Lord Wallace of Saltaire
Main Page: Lord Wallace of Saltaire (Liberal Democrat - Life peer)Department Debates - View all Lord Wallace of Saltaire's debates with the Ministry of Defence
(1 day, 20 hours ago)
Lords ChamberMy Lords, I will focus on two themes in the SDR: the commitment to “NATO first”, and the concept of “whole-of-society” defence and security. NATO first now means sharing European leadership within NATO to keep the US committed, not standing half-in and half-out of Europe through our beloved special relationship with the United States. The UK’s security ties with the USA are vital, but we face an increasingly transactional, and not particularly friendly, US Administration.
I spent nearly four years in the USA in the 1960s, studying government, international politics and defence. I was taught partly by professors who had been born in central Europe. In Washington, I met politicians and policymakers who had spent the war in what I now realise was Bletchley Park, or fighting in the allied armies across France or through Italy. They had deep affection for Britain and for European security. But that generation, most of whom had grown up on America’s eastern seaboard, died long ago. Policymakers we meet now more often come from America’s west coast, or Texas, Arizona or Florida—they look across the Pacific or south to Latin America. There is no special bond with Britain: they want to know how we can be useful and how much we are contributing to Europe’s defence.
NATO’s future rests on European leadership, which has to come from the closest possible co-operation between the UK, France and Germany. I welcome the latest UK-German treaty, building on growing UK-France co-operation, but we cannot achieve all we want through what is inelegantly called in the SDR “minilateralism”. We must integrate back into European multilateralism—the EU as well as NATO.

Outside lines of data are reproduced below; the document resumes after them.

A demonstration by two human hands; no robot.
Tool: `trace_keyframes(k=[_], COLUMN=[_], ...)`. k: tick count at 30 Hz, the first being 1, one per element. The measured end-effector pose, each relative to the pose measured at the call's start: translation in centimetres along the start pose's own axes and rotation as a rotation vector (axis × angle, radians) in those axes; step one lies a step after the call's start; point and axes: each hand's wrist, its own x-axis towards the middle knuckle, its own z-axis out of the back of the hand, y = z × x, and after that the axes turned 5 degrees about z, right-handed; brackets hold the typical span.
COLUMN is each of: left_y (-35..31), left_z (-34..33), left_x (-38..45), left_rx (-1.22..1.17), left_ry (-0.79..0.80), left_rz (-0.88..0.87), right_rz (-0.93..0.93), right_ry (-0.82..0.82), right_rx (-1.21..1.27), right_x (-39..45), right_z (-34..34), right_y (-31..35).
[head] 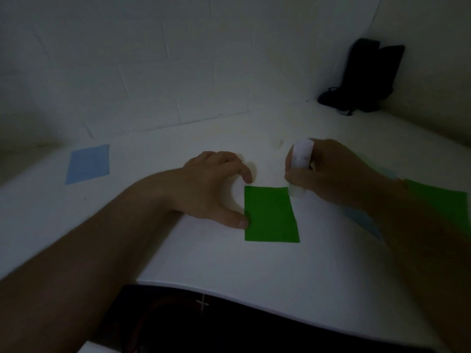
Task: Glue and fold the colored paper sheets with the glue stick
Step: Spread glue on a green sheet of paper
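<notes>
Green sheet (pixel 270 215) lies mid-surface near the front edge, long axis running front-to-back. Left hand (pixel 214 184) spread, thumb pinning its left edge. Right hand (pixel 331 174) curled round glue stick (pixel 300 166), tip at the sheet's far-right corner.

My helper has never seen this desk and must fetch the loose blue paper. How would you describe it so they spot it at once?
Start at the white table and look to its far left side, near the wall. A light blue paper sheet lies flat there, alone, well away from the left hand. Unlike the green sheet between the hands, it is pale blue and untouched.
</notes>
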Motion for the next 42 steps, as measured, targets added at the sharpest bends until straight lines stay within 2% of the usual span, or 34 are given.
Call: trace_keyframes(k=[2, 8, 19, 24, 28, 35, 40, 42], left_y=[0.0, -0.3, -0.2, -0.2, 0.0, 0.3, 0.0, -0.1], left_z=[0.0, 0.0, -0.1, 0.1, 0.0, -0.2, -0.1, -0.2], left_x=[0.0, -0.2, 0.2, 0.1, 0.2, 0.7, 0.0, -0.2], left_rx=[0.003, -0.023, 0.034, 0.031, 0.030, 0.071, 0.022, 0.033], left_ry=[-0.012, -0.032, 0.003, 0.014, 0.020, 0.008, 0.011, 0.016], left_rz=[-0.004, -0.014, 0.027, 0.019, 0.022, 0.018, -0.005, -0.020], right_rz=[0.023, -0.023, -0.019, -0.047, -0.051, 0.005, 0.021, 0.024], right_ry=[-0.050, 0.059, 0.076, -0.052, 0.009, 0.058, -0.160, -0.119], right_rx=[0.053, 0.024, 0.077, 0.124, 0.025, 0.061, 0.119, 0.054], right_x=[0.3, 0.8, 1.2, 1.2, 0.9, 0.9, 1.1, 1.0], right_z=[-0.8, -3.2, -4.6, -4.0, -4.2, -4.7, -2.1, -1.2], right_y=[0.9, 2.2, 3.3, 3.1, 2.9, 3.7, 3.5, 3.2])
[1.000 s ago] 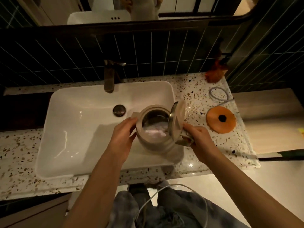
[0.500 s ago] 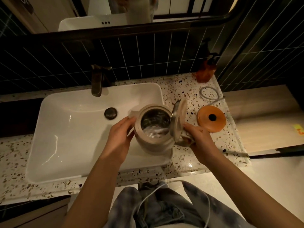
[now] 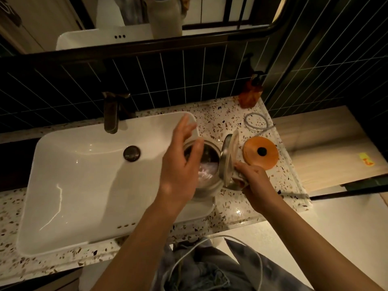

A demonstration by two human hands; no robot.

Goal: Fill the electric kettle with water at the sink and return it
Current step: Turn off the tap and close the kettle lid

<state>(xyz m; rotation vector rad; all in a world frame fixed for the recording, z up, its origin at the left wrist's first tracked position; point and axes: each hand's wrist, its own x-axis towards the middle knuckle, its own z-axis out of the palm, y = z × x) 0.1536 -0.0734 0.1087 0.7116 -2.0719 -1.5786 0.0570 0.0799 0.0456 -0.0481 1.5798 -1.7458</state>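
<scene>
The pale electric kettle [image 3: 207,185] is held over the right rim of the white sink [image 3: 88,185], its hinged lid [image 3: 228,156] standing open. Water glints inside it. My right hand [image 3: 252,177] grips the kettle's handle on its right side. My left hand [image 3: 182,162] hovers over the kettle's mouth with fingers spread, holding nothing and hiding the kettle's left part. The round orange kettle base [image 3: 261,153] lies on the speckled counter [image 3: 228,208] just right of the kettle, with its grey cord [image 3: 256,122] looped behind.
A dark tap [image 3: 112,114] stands at the back of the sink, above the drain plug [image 3: 131,153]. An amber soap bottle [image 3: 252,91] sits in the back right corner by the dark tiled wall. A wooden shelf [image 3: 327,148] adjoins the counter's right end.
My left hand has let go of the kettle's left side and risen over its opening with fingers spread. The kettle has shifted right, closer to the orange base.
</scene>
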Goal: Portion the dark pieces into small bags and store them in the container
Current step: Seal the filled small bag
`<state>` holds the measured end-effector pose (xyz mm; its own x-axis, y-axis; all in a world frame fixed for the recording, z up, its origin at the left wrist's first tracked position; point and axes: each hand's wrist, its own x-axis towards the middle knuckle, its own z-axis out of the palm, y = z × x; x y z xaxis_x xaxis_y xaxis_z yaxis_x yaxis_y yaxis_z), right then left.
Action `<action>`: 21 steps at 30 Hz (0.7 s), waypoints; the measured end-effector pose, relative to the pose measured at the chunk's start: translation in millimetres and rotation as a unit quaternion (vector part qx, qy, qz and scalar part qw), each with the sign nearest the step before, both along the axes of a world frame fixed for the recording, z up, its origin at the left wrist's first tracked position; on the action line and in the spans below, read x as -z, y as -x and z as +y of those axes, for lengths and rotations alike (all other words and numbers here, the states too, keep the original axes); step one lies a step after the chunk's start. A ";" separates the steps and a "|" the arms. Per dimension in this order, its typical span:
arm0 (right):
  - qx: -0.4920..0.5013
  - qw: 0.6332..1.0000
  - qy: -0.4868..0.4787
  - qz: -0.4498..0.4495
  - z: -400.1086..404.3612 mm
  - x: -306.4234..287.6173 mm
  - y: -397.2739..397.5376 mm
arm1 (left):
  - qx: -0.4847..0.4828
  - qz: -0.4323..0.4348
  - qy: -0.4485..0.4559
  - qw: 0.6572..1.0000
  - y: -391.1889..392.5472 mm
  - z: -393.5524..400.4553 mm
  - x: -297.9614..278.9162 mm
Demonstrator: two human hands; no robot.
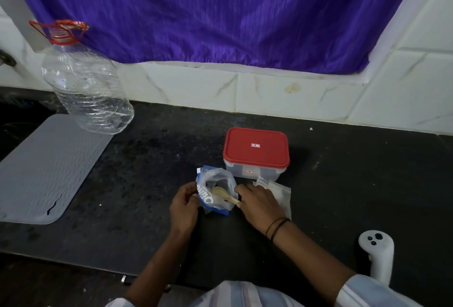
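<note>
Container (256, 153), red lid shut, stands on the dark surface (147, 164) just behind an open blue-and-white bag (215, 194) with a pale spoon (224, 195) inside. Left hand (183, 211) grips the bag's left rim, fingers curled on it. Right hand (259, 205) pinches the right rim by the spoon handle, resting over small clear bags (282, 192); dark pieces are not discernible.
</note>
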<state>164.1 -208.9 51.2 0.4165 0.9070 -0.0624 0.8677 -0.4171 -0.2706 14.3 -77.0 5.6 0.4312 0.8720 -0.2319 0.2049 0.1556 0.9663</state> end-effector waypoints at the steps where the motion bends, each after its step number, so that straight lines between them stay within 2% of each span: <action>1: -0.004 1.000 0.012 0.021 2.1 -1.2 1.0 | 0.013 -0.004 0.006 1.000 -1.4 -0.1 -0.4; 6: -0.049 0.996 0.066 -0.035 11.4 -2.9 6.5 | 0.035 -0.031 0.048 0.998 -13.0 1.8 -6.0; 12: -0.033 0.995 0.087 0.025 29.2 -6.1 14.4 | 0.097 0.005 0.059 0.994 -16.3 6.8 -9.1; 18: -0.033 0.990 0.138 0.025 32.8 -5.7 23.9 | 0.144 0.019 0.057 0.988 -17.6 6.4 -18.6; 21: -0.063 0.987 0.148 -0.002 35.1 -12.0 28.5 | 0.161 0.036 0.047 0.985 -16.7 11.9 -21.5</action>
<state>135.6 -173.8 63.2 0.3032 0.8935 -0.3313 0.9182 -0.3669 -0.1493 31.0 -65.1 27.1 0.6612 0.6661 -0.3452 0.3262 0.1590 0.9318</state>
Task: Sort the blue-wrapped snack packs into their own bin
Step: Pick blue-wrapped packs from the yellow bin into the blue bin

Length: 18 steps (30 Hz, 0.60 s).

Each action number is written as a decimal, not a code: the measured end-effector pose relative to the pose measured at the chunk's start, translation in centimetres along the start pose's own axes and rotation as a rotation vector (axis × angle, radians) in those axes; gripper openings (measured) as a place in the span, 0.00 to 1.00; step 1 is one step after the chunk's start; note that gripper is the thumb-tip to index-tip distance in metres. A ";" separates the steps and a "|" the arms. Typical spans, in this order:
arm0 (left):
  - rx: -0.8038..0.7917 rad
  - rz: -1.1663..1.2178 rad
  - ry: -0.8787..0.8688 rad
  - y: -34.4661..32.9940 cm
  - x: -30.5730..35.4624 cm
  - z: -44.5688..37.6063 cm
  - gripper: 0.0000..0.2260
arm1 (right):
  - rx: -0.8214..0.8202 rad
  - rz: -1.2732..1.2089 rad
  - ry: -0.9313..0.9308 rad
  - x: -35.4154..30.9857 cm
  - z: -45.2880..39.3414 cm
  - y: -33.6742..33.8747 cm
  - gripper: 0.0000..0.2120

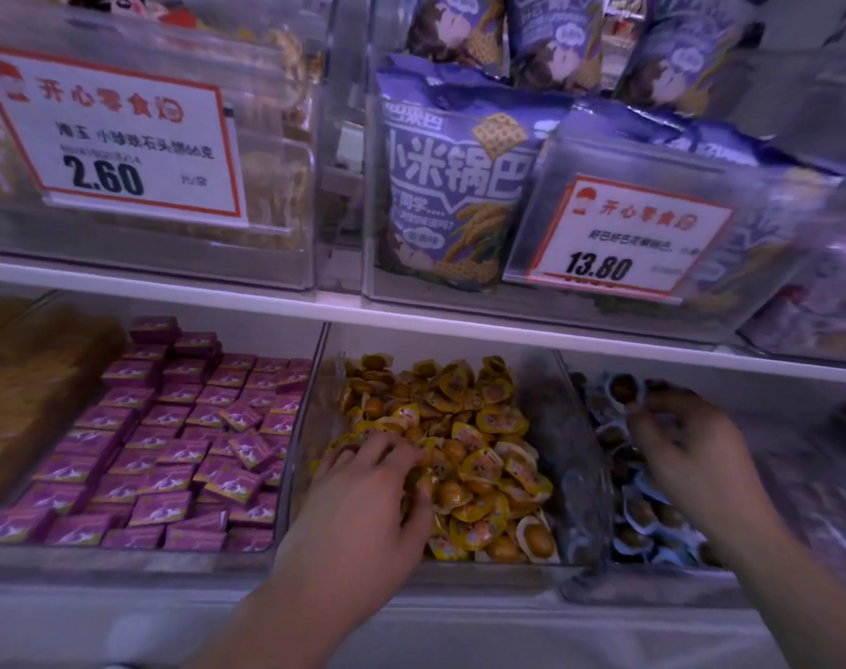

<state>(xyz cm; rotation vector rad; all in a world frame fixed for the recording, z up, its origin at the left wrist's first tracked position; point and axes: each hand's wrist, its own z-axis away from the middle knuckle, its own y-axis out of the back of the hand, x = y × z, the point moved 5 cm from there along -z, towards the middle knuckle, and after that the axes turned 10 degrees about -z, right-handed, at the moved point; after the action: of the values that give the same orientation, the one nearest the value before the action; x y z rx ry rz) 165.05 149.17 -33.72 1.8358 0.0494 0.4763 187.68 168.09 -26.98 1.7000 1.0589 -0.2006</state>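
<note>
Blue-wrapped packs (pixel 648 519) lie jumbled, no common axis, under right hand (pixel 691 456).

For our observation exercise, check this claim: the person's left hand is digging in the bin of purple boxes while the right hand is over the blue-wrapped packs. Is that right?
Not quite. The head view shows the left hand in the bin of yellow-wrapped packs, not among the purple boxes beside it. The right hand is indeed over the blue-wrapped packs.
</note>
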 end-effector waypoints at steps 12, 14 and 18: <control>0.418 0.067 0.179 6.1 -4.4 0.4 0.18 | -0.756 0.417 0.443 -8.6 5.7 -9.7 0.25; 0.295 0.218 0.279 5.5 -5.0 0.3 0.20 | -0.893 0.421 0.429 -8.2 6.2 -12.0 0.26; 0.232 0.270 0.265 4.8 -5.2 0.3 0.25 | -1.118 0.415 0.285 -6.5 4.6 -15.8 0.41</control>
<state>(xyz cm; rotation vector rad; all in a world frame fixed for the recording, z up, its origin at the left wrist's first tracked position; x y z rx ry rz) 159.38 145.99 -30.89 2.0048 0.0385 0.9348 173.97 161.22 -35.89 0.8698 0.7383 0.7902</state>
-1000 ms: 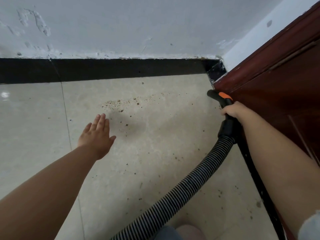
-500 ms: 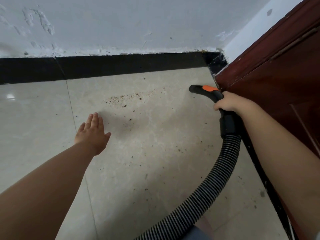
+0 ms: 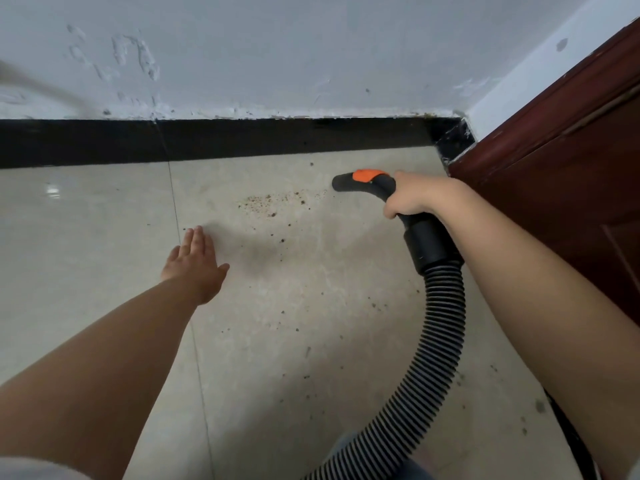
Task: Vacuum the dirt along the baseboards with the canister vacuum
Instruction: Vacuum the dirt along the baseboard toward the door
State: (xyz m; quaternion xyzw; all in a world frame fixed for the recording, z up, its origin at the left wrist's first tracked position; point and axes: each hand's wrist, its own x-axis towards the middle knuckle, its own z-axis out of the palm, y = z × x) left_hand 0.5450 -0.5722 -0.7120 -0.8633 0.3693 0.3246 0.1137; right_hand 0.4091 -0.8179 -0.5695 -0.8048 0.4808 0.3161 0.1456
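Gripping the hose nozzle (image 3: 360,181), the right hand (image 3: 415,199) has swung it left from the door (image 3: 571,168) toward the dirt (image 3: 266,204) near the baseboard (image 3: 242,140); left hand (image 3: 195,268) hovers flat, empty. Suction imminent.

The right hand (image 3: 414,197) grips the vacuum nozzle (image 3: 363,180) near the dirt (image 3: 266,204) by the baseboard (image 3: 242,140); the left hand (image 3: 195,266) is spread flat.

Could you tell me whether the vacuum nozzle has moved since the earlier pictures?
Yes: the nozzle has swung left, away from the door, toward the dirt.
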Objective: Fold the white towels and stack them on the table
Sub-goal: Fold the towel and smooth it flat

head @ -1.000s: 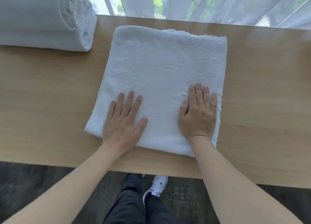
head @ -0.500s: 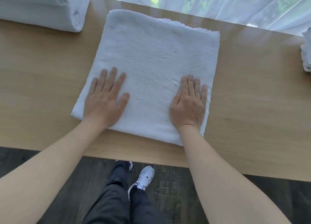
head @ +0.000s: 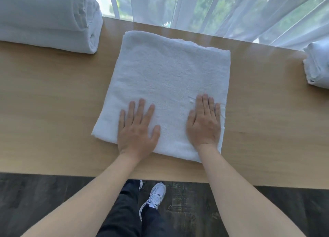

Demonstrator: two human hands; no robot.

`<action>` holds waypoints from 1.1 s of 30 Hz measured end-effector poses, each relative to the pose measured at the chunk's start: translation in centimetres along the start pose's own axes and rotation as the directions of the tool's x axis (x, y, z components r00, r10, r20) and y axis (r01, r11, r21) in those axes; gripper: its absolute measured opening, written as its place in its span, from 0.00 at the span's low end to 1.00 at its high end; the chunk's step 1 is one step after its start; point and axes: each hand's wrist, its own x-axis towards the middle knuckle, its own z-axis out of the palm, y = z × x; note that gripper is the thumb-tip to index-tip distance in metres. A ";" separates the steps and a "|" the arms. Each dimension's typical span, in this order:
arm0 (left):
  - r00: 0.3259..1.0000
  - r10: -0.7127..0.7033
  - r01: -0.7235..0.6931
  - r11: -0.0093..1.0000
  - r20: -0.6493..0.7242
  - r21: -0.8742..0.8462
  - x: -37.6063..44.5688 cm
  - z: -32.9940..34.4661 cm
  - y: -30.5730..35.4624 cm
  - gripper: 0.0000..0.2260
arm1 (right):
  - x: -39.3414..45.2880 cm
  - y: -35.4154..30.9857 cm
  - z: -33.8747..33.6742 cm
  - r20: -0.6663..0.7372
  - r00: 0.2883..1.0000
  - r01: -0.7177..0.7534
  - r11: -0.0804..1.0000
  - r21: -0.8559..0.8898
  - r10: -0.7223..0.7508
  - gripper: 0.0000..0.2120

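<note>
A white towel, folded into a rough square, lies flat in the middle of the wooden table. My left hand rests palm down on its near left part, fingers straight and spread. My right hand lies flat on the near right part, fingers together, close to the towel's right edge. Neither hand grips the cloth. A stack of folded white towels sits at the table's far left.
Another white towel bundle lies at the right edge of the view. Sheer curtains hang behind the table's far edge. The near table edge runs just behind my wrists, with dark floor and my legs below.
The view has shifted between frames. My left hand has slid right, toward the towel's middle. My right hand stays flat on the near right part.
</note>
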 end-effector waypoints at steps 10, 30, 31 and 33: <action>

Putting NATO first also means putting second the dreams of again becoming the United States’ military partner in the Indian Ocean and South China Sea. The SDR bluntly states in chapter 5:
“Finite resources mean the UK cannot be everything to everyone”.
A previous Labour Government withdrew from east of Suez 59 years ago. Boris Johnson dreamed that we could leave Europe and be a global power again; and I have observed in the noble Lord, Lord Coaker, a certain nostalgia for naval deployments in the South China Sea, as well as for the affectionate special relationship of the past.
The SDR clearly states:
“A renewed focus on home defence and resilience is vital to modern deterrence”.
Its first priority defence role is indeed to defend, protect and enhance the resilience of the UK, including reviving civil defence and improving the resilience of our critical national infrastructure. The concept of a “whole-of-society response” to the multiple threats we now face—from transnational crime and terrorism, pandemics and climate change, as well as state threats—requires engaging with the wider British public, local government, voluntary groups and newly trained reserve bodies.
I looked at the UK Government Resilience Action Plan to learn how well this has been integrated with the SDR, and I found it very disappointing. A whole-of-society response has to grow from the ground up, rather than being imposed from the top down. The resilience action plan is thin on how to mobilise civil society and says almost nothing about the value and role of local government. Meanwhile, the Government have just published their English devolution Bill, which takes power from local government and gives it to elected mayors remote from Britain’s towns, villages and local communities.
As to mobilising civil society to respond to our insecure environment, we are promised only a “national conversation”. In terms of mobilising the more public spirited and patriotic, the review cautiously suggests that
“it will become necessary to increase the UK’s Active Reserve forces by at least 20%”—
I think that is about 10,000 soldiers—
“when funding allows, most likely in the 2030s”.
There is a great deal more work to be done here to engage the public in improving our national security and resilience. So far, it looks to me much more like the traditional Labour assumption that things are best left to the experts to organise a passive society, rather than the liberal view that democracy and security are guaranteed best by encouraging all citizens to play an active part in the common endeavour in communities throughout the country.